> **TASK DETAILS**
Search the entries below for the word "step" and copy every line where it appears.

☆ ☆ ☆ ☆

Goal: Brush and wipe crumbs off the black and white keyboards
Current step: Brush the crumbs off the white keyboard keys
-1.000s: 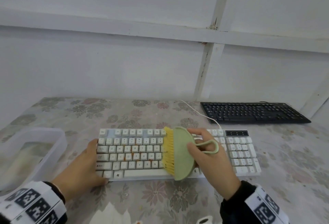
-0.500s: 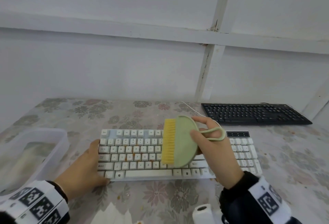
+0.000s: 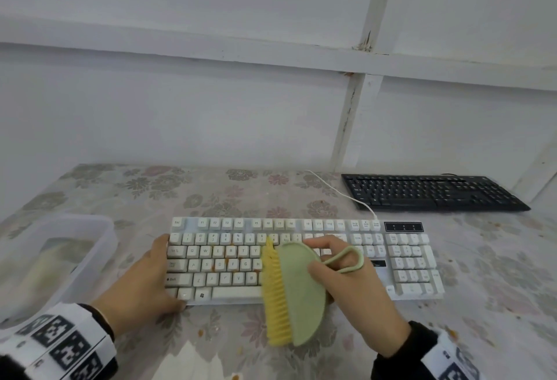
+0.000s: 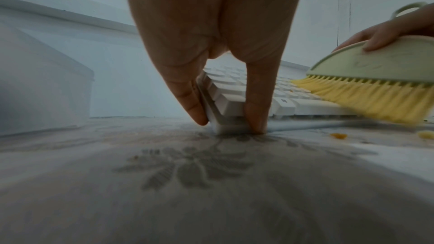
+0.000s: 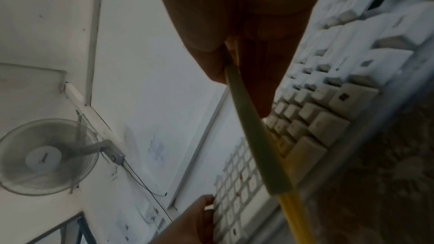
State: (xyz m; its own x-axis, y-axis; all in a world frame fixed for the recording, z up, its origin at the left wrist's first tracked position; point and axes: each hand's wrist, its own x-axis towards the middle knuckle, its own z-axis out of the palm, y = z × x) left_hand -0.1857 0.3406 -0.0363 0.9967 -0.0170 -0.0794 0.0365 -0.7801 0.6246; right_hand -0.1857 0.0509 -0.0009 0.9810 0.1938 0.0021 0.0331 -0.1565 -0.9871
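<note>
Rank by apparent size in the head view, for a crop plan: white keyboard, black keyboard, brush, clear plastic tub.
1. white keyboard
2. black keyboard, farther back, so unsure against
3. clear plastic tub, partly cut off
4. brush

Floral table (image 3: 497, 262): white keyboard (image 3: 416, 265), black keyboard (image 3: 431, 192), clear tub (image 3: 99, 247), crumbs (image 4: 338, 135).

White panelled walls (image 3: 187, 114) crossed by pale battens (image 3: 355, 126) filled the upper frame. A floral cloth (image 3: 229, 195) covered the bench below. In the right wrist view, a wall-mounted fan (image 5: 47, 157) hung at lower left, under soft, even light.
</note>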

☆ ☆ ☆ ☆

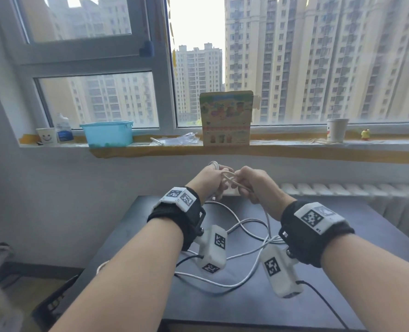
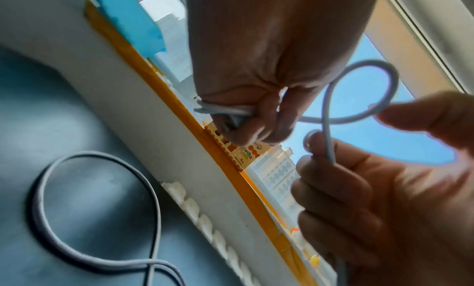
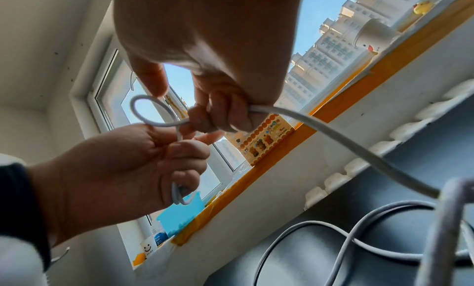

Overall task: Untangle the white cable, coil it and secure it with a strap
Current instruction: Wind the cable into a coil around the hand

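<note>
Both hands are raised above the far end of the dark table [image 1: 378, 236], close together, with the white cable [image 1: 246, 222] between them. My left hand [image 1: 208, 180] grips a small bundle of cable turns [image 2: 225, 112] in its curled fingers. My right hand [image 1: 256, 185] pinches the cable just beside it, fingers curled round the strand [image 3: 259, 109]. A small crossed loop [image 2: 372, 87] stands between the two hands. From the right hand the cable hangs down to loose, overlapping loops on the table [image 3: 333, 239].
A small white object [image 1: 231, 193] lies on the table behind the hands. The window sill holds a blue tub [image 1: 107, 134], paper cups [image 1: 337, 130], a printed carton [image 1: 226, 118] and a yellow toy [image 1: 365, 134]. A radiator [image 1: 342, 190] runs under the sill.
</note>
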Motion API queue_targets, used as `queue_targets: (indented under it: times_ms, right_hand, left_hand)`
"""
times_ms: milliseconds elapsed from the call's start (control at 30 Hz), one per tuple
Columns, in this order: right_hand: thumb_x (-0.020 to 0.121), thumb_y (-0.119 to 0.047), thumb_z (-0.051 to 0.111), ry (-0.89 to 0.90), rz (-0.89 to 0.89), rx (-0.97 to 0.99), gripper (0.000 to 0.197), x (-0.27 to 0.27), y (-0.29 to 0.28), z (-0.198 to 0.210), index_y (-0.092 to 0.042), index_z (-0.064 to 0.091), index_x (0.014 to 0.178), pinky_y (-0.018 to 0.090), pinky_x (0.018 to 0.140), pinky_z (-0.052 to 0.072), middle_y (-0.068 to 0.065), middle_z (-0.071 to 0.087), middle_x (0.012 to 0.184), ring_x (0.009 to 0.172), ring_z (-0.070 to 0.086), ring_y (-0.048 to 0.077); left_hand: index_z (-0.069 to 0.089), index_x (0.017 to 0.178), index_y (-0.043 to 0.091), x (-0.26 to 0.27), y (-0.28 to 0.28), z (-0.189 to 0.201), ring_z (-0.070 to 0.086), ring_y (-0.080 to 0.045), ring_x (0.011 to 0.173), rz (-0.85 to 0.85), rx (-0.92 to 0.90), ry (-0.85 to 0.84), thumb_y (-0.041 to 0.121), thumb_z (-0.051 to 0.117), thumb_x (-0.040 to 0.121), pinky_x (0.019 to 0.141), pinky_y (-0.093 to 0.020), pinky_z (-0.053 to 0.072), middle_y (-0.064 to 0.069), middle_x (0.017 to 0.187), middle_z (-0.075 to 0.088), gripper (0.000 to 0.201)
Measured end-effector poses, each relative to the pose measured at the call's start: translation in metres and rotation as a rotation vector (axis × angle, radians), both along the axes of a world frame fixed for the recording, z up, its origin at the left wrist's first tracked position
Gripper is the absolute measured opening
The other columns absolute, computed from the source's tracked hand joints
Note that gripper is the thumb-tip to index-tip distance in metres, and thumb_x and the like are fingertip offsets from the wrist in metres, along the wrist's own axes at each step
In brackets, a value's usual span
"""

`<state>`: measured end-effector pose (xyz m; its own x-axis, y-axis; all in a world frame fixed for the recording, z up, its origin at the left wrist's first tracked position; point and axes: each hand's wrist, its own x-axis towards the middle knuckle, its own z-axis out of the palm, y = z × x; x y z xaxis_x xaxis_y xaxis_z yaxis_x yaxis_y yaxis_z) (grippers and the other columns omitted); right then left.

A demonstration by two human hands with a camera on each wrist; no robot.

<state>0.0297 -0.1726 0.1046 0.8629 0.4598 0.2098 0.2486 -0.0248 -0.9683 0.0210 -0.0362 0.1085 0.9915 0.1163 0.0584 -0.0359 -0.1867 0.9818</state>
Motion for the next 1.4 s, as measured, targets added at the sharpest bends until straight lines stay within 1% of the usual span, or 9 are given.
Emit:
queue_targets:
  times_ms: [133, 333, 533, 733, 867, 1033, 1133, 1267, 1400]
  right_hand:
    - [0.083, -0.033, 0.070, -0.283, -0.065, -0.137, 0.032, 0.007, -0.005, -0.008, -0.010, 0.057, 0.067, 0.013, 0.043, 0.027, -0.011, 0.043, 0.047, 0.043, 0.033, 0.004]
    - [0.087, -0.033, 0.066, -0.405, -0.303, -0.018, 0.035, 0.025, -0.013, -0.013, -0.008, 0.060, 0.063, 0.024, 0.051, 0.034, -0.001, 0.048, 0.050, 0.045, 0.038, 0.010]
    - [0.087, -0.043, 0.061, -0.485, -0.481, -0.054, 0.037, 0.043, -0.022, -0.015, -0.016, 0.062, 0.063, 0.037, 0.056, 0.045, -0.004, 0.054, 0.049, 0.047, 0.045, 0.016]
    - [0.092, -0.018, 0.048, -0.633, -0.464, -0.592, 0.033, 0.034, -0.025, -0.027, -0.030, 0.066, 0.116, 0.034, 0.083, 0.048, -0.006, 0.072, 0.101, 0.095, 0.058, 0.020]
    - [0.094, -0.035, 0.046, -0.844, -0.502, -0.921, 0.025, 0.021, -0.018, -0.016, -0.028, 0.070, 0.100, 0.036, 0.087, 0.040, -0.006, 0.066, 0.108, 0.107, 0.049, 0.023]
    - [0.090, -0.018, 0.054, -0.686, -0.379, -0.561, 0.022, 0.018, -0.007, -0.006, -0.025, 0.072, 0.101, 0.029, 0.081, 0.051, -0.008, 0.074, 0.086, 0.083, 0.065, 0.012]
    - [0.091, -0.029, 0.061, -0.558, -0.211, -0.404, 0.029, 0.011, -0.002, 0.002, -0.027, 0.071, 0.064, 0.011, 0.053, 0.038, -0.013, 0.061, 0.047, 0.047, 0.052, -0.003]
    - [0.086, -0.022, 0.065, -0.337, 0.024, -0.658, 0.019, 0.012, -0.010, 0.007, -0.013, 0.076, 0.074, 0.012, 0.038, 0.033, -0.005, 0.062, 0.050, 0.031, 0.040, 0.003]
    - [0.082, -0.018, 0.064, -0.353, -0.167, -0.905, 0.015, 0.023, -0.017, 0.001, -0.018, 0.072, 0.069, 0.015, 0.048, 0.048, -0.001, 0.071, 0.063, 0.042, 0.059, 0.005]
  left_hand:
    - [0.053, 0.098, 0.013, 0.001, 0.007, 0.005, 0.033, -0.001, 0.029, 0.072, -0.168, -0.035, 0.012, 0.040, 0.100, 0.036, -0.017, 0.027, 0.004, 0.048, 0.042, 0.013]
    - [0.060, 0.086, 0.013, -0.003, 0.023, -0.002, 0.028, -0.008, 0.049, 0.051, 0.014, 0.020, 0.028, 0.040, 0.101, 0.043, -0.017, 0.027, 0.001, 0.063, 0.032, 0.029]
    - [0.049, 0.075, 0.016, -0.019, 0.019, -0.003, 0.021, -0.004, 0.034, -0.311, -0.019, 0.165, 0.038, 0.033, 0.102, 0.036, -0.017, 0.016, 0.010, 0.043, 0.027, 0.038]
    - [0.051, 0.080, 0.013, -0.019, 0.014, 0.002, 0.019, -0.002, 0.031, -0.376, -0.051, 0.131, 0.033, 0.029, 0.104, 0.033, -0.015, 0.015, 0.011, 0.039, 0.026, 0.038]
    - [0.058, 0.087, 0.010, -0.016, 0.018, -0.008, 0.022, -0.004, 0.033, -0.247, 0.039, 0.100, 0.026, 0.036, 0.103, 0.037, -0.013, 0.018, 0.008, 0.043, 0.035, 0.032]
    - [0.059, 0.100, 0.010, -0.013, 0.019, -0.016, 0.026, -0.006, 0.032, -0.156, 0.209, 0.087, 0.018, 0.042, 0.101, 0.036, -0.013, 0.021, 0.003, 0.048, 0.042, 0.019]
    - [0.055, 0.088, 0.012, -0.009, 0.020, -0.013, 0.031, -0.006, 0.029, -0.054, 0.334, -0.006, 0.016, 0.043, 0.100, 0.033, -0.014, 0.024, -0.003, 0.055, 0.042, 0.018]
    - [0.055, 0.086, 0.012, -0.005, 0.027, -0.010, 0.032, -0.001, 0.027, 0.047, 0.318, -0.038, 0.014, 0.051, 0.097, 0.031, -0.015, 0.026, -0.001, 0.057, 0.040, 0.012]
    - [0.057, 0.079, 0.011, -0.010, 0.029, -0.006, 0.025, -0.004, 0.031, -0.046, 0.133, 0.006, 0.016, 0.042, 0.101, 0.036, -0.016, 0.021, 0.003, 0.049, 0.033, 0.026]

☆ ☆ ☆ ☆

> **COMPLETED EXERCISE**
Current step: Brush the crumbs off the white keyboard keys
Note that gripper is the thumb-tip to index-tip distance in metres, and thumb_x and the like are fingertip offsets from the wrist in metres, along the wrist's own axes at each step

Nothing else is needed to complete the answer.